## [Aim of the task]
Below are records. Find each line in them that holds the word "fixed" and copy it.

BEGIN Exercise input

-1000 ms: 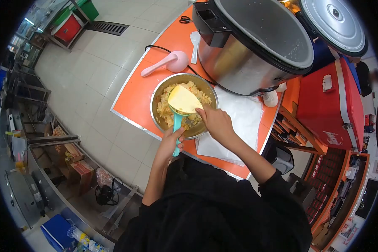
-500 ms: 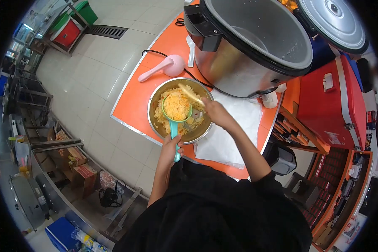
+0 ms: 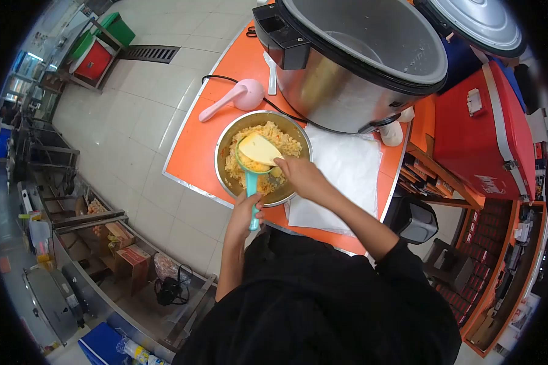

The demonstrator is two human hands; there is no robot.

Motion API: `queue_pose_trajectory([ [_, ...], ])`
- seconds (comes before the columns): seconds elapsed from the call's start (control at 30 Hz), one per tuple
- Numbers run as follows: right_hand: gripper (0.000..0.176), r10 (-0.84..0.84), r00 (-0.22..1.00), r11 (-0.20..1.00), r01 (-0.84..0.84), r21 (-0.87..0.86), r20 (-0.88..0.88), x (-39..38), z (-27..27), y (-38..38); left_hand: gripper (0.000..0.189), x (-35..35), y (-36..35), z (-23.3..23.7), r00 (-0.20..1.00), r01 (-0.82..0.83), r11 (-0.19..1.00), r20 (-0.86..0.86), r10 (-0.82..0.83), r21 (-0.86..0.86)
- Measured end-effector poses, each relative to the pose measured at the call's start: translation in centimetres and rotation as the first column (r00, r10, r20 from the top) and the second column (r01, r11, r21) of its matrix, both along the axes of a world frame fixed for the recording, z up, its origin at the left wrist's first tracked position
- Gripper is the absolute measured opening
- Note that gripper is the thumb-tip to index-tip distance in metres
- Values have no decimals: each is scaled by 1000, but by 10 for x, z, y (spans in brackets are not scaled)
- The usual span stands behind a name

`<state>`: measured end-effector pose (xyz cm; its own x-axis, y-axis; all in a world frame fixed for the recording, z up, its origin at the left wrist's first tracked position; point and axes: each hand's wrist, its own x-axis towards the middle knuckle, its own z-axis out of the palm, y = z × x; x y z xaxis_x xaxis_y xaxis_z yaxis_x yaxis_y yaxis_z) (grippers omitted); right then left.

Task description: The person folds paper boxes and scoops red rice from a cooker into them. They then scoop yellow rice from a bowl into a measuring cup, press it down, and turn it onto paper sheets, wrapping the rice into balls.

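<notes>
A metal bowl with yellow rice stands near the table's edge. My left hand is closed round the turquoise handle of a rice scoop, whose round cup sits over the bowl with rice in it. In my right hand is a pale yellow rice paddle. Its flat blade lies across the top of the scoop's cup, covering most of the rice there. Under the right wrist are white paper sheets, beside the bowl.
Behind the bowl stands a large open rice cooker, its lid tilted back. A pink scoop, a white spatula and a black cord lie on the orange table. A red cooler is at right.
The paddle has moved left from the bowl's far right side onto the scoop's cup, and now lies flat over it. My left hand keeps its hold on the scoop.
</notes>
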<state>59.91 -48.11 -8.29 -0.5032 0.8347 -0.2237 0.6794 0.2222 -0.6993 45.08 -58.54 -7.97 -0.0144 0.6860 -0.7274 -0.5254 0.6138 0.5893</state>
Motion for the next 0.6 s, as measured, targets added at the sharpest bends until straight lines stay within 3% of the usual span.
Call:
queue_pose_trajectory([
  [0.03, 39, 1, 1000, 1000, -1, -1, 4, 6, 4, 4, 12, -6, -7, -4, 1000, -15, 1000, -17, 15, 22],
  [0.17, 37, 64, 944, 949, -158, 272, 324, 36, 64, 40, 13, -29, -23, -1, 991, -43, 991, -124, 58, 123],
  [0.2, 34, 122, 906, 898, -275, 344, 405, 40, 56, 48, 15, -35, -27, -2, 985, -20, 992, -165, 40, 123],
  [0.23, 34, 126, 907, 897, -277, 344, 403, 36, 46, 56, 15, -42, -30, -4, 985, -23, 992, -167, 44, 123],
  [0.3, 26, 328, 626, 622, -706, 337, 707, 29, 16, 68, 17, -51, -35, -11, 972, 69, 982, -233, -28, 173],
  [0.33, 23, 312, 668, 427, -734, 528, 675, 27, -4, 71, 17, -56, -35, -19, 972, 68, 983, -235, -27, 170],
  [0.37, 23, 317, 668, 427, -735, 527, 674, 22, -5, 73, 18, -60, -34, -26, 970, 107, 971, -236, -55, 212],
  [0.43, 25, 526, 640, 307, -757, 576, 561, 12, -7, 78, 19, -65, -33, -37, 970, 129, 958, -231, -69, 255],
  [0.47, 25, 533, 633, 301, -762, 573, 562, 5, -6, 77, 19, -67, -32, -39, 974, 133, 951, -215, -74, 278],
  [0.53, 29, 613, 481, 291, -875, 387, 626, -11, -5, 72, 20, -68, -33, -44, 980, 117, 949, -191, -61, 293],
  [0.6, 31, 651, 446, 272, -893, 359, 615, -22, -6, 76, 20, -67, -31, -47, 989, 98, 937, -139, -54, 336],
])
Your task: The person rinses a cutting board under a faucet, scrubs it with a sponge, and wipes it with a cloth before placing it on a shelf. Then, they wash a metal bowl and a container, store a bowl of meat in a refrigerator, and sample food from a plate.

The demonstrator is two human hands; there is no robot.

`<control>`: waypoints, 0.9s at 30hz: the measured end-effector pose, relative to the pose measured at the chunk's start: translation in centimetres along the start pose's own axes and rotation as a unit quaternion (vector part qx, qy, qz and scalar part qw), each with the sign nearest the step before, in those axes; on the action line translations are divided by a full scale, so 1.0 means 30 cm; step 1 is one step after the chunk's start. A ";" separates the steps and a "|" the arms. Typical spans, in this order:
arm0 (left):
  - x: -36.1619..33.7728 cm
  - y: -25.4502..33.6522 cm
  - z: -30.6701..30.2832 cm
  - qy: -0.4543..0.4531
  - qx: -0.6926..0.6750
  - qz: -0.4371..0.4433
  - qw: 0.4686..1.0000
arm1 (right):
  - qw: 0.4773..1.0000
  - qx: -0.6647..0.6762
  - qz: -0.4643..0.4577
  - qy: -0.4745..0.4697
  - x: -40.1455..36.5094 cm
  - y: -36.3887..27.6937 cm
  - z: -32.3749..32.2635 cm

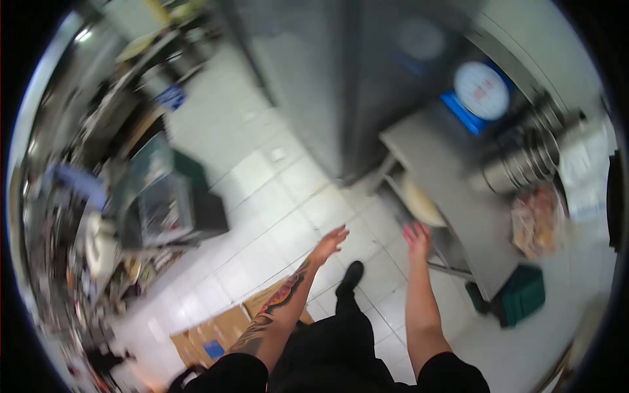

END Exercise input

## [Exercise result]
- Measured end-effector poses, each relative to the pose measured at the call's start: translation in centimetres and rotation as the first column (r00, r10, r20 from the top) and the second column (r01, r11, r21) of its matrix, both along the axes of a world frame fixed for the recording, z up, its origin at the left wrist's first tracked position
`<state>`: measured end-effector pose (xyz cm; its own x-axis, y-axis; all in a world frame fixed for the recording, z up, its origin at the left wrist's first tracked position; point and axes: each hand's wrist, its own x-axis towards the middle knuckle, its own z-axis out of the palm, y = z × x; x y z xaxis_x xaxis_y xaxis_z yaxis_x yaxis_y yaxis_z) (grippers omitted); right then left.

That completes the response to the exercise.